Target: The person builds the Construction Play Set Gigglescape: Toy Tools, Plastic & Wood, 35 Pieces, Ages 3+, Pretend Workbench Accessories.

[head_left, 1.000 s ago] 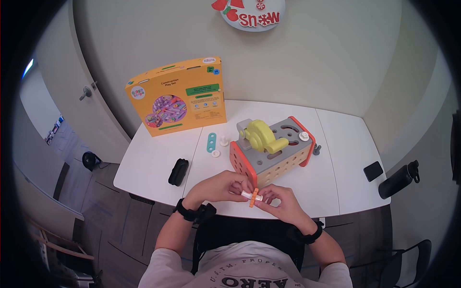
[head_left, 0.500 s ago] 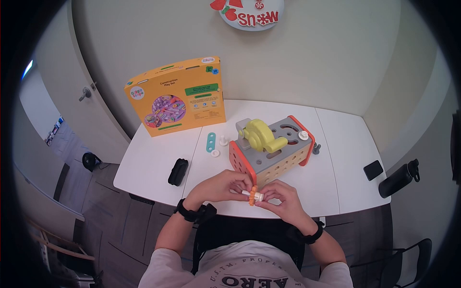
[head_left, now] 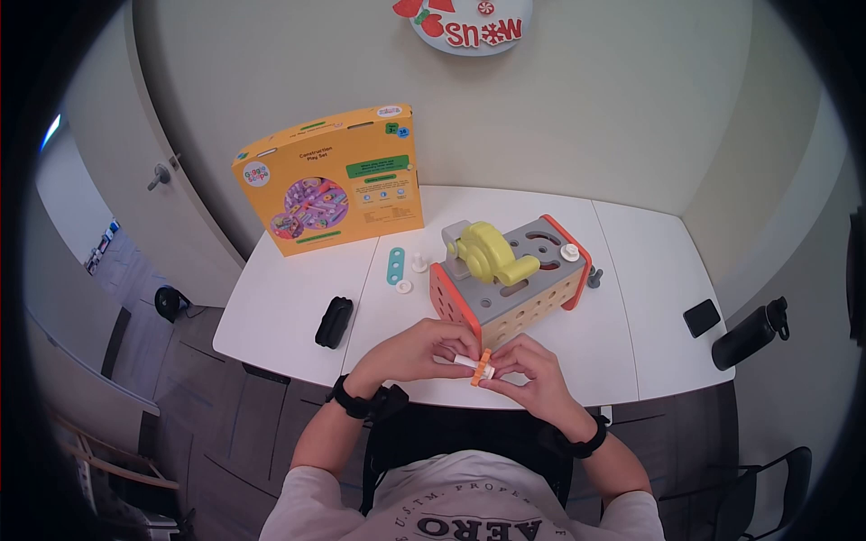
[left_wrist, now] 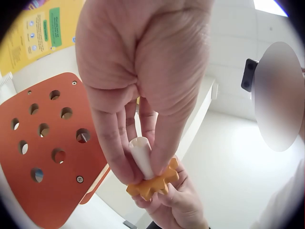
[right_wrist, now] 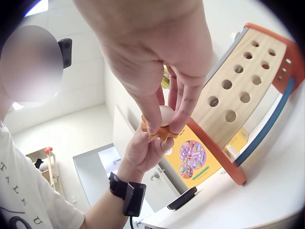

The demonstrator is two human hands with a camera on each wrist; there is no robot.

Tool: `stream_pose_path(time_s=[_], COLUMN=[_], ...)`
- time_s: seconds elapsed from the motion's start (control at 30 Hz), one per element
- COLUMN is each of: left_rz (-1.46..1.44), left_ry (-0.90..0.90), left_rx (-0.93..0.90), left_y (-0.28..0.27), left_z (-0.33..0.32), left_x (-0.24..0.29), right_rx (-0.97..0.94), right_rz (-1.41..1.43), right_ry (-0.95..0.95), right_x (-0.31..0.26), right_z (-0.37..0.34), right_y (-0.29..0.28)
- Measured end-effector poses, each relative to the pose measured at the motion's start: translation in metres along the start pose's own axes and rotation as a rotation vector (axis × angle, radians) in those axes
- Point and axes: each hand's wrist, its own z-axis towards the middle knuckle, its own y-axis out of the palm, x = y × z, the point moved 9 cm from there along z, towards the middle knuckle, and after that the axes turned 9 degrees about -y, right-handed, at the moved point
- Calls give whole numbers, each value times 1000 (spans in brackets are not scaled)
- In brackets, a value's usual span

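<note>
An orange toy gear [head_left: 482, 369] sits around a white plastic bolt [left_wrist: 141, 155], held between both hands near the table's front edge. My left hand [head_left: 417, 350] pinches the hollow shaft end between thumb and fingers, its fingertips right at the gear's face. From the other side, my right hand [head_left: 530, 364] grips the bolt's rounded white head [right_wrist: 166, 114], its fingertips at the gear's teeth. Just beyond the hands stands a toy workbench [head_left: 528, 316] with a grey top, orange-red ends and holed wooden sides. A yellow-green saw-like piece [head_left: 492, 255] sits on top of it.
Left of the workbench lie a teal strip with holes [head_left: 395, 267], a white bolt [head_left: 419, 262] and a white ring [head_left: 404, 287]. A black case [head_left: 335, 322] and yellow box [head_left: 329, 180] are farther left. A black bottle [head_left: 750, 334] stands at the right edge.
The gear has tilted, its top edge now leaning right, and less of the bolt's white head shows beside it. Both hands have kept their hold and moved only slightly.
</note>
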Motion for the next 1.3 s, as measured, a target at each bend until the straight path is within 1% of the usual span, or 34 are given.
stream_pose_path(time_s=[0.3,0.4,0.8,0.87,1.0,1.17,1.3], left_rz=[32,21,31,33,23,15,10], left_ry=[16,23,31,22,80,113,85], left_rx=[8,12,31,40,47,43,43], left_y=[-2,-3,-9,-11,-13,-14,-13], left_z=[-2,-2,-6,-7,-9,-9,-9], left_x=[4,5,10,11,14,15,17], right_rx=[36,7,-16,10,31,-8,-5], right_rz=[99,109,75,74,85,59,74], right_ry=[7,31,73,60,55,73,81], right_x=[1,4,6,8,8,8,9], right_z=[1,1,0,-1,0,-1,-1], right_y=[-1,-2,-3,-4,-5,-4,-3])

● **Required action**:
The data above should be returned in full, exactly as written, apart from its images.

● **Expected answer**:
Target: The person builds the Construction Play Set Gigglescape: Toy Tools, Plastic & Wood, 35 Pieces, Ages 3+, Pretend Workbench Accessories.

[head_left, 1.000 s ago] 
[head_left, 0.500 s ago] 
[head_left, now] 
[left_wrist, now] 
[right_wrist, now] 

The demonstrator is two human hands with a camera on each wrist; there is no robot.

Tool: `stream_pose_path(time_s=[_], COLUMN=[_], ...)`
- time_s: seconds elapsed from the motion's start (control at 30 Hz), one per element
- COLUMN is each of: left_rz (-1.46..1.44), left_ry (-0.90..0.90), left_rx (-0.93..0.90), left_y (-0.28..0.27), left_z (-0.33..0.32), left_x (-0.24..0.29), right_rx (-0.97..0.94), right_rz (-1.41..1.43), right_ry (-0.95..0.95), right_x (-0.31..0.26), right_z (-0.37..0.34), right_y (-0.29..0.28)
- Measured end-effector poses, each relative to the pose measured at the motion's start: translation in metres along the start pose's own axes and rotation as a rotation vector (axis × angle, radians) in those axes
- Point and axes: each hand's wrist, its own z-axis towards the middle knuckle, its own y-axis out of the palm, x = y × z, the point moved 9 cm from there along z, towards the middle knuckle, and after that the axes turned 9 degrees about -y, right-handed, at the moved point
- Calls give whole numbers, each value times 1000 (spans in brackets are not scaled)
- In brackets, a value's usual span

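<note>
An orange toy gear [head_left: 482, 369] sits around a white plastic bolt [left_wrist: 141, 155], held between both hands near the table's front edge. My left hand [head_left: 417, 350] pinches the hollow shaft end between thumb and fingers, its fingertips right at the gear's face. From the other side, my right hand [head_left: 530, 364] grips the bolt's rounded white head [right_wrist: 166, 114], its fingertips at the gear's teeth. Just beyond the hands stands a toy workbench [head_left: 528, 316] with a grey top, orange-red ends and holed wooden sides. A yellow-green saw-like piece [head_left: 492, 255] sits on top of it.
Left of the workbench lie a teal strip with holes [head_left: 395, 267], a white bolt [head_left: 419, 262] and a white ring [head_left: 404, 287]. A black case [head_left: 335, 322] and yellow box [head_left: 329, 180] are farther left. A black bottle [head_left: 750, 334] stands at the right edge.
The gear has tilted, its top edge now leaning right, and less of the bolt's white head shows beside it. Both hands have kept their hold and moved only slightly.
</note>
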Motion for the next 1.3 s, as measured, a target at each bend until the straight path is within 1% of the usual span, or 34 are given.
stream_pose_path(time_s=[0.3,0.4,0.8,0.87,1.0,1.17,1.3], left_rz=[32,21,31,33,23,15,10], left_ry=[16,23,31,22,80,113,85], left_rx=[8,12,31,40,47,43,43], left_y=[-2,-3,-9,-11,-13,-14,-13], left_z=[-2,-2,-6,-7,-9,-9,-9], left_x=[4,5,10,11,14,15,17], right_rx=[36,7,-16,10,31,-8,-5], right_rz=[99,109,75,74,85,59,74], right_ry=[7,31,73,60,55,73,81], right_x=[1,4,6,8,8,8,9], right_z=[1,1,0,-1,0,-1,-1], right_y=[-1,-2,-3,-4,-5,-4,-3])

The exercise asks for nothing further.